Gran Turismo, du sans plomb dans la tête
Durant des décennies, les adaptations ciné de jeux vidéo se sont pris les pieds dans le tapis. Du naufrage Super Mario Bros. au médiocre Tomb Raider, des œuvres honnies d’Uwe Boll au poussif Uncharted, on les a beaucoup raillés, souvent à juste titre. C’est que, aveuglés par l’appât du gain, fermement décidés à capitaliser facilement sur les bases de marques commerciales déjà établies, les studios hollywoodiens avaient précisément oublié ce qui faisait précisément l’essence du plaisir vidéoludique : un lien ténu et unique entre la machine et le joueur, ce fameux player one toujours ready.
N’ayant pas su ou voulu recréer cette sensation, Gran Turismo (le film), trouve une parade à la fois simple et gentiment cynique : plutôt que de créer une histoire inspirée d’un jeu vidéo à succès, racontons l’histoire dudit jeu vidéo à succès. En voilà une idée qu’elle est bonne ! Dans un étrange jeu de miroirs intertextuel, c’est justement grâce à un cadre en marketing de Nissan, Danny Moore (Orlando Bloom) que l’histoire débute. Danny propose un plan d’enfer à ses boss : on va monter la GT Academy, chargée de trouver les meilleurs pilotes virtuels de Gran Turismo et les mettre au volant de bien réelles bagnoles. Et, au passage, rapporter des tonnes de brouzouf à Nissan, PlayStation et la fédé de Formule 1 – dont les logos sont partout dans le film. Franchement les gars, elle est pas belle la vie ?
La suite est exactement telle que ce prémisse laisse imaginer. Repéré pour ses capacités hors-normes au joystick, le jeune Jann Mardenborough (qui a réellement existé) est sélectionné par la GT Academy, alors même que son papa lui avait dit que toutes ces heures passées à jouer ne lui serviraient à rien.
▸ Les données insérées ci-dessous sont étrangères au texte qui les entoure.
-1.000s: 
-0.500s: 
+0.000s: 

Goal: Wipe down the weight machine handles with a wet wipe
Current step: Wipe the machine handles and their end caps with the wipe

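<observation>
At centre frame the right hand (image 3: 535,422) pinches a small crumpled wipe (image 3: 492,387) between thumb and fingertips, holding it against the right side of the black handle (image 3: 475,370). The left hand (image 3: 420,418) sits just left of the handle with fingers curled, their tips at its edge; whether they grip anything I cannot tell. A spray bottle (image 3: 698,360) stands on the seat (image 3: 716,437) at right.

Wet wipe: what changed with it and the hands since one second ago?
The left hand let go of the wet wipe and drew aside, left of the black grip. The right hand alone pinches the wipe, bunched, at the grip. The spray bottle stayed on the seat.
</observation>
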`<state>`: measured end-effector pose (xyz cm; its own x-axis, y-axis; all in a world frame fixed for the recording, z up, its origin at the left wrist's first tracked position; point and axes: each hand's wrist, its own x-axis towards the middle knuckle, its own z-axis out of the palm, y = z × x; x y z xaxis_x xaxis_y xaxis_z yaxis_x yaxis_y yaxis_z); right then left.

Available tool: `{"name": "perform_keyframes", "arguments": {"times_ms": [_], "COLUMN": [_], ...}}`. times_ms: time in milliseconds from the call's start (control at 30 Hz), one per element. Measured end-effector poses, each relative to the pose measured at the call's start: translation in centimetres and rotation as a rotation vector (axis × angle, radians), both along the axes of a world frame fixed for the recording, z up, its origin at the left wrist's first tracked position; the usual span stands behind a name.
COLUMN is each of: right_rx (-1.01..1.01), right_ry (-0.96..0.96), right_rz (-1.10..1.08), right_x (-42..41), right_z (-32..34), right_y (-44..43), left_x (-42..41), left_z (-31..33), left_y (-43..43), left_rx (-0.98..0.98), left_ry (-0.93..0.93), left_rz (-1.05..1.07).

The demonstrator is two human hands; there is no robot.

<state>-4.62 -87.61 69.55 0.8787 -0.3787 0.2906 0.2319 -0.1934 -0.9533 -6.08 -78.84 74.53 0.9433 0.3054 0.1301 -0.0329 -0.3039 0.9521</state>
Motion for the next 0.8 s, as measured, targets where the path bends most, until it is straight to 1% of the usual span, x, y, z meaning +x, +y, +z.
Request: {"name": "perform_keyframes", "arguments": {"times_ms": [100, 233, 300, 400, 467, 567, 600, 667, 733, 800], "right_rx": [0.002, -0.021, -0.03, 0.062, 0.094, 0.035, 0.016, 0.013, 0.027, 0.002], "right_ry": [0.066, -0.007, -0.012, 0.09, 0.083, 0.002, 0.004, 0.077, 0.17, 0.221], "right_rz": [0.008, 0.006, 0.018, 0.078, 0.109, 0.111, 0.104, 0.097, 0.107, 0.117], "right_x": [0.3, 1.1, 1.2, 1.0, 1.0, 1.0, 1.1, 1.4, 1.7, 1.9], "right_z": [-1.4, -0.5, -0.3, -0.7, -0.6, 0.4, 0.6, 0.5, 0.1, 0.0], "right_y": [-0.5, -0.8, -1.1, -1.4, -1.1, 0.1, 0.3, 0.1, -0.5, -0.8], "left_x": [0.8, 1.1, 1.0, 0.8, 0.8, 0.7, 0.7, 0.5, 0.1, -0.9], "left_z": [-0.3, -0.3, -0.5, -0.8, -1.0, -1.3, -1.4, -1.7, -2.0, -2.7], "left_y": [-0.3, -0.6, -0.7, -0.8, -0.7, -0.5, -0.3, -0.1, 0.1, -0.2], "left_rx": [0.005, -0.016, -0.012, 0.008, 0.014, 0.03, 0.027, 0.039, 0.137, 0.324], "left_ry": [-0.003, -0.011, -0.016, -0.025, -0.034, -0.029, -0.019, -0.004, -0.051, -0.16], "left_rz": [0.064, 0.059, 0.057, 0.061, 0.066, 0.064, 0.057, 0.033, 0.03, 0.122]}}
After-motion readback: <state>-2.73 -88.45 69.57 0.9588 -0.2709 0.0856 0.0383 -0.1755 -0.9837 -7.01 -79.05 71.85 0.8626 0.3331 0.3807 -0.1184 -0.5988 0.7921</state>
Bravo, fiston. Cette partie-là de Gran Turismo ressemble à une version à peine modernisée de Jours de Tonnerre (déjà un remake officieux de Top Gun sur terre ferme…), avec David Harbour (échappé de Stranger Things) en entraîneur sévère mais juste. Cette partie-là, justement, le réalisateur Neill Blomkamp semble l’expédier sans trop y croire, comme pour cocher les cases du spectacle hollywoodien forcément inspirant et lénifiant car « inspiré d’une histoire vraie. »
La vérité est évidemment ailleurs : dès qu’il met en boîte les scènes de course, Blomkamp fait décoller le film du ras des pâquerettes et peut se mesurer sans rougir à Rush ou Le Mans 66, soit ce qu’on a vu de mieux dans le genre récemment. Comme si, après s’être assurés que tous les logos ad hoc apparaissaient dans le film, ses producteurs avaient laissé Blomkamp faire ce qu’il voulait avec ses rutilants bolides. Un film cynique et étourdissant ? Mais oui, ma bonne dame : à Hollywood, tout est possible.
Gran Turismo, Neill Blomkamp, 2023. Avec : Archie Madekwe, David Harbour, Orlando Bloom, Darren Barnet, Djimon Hounsou.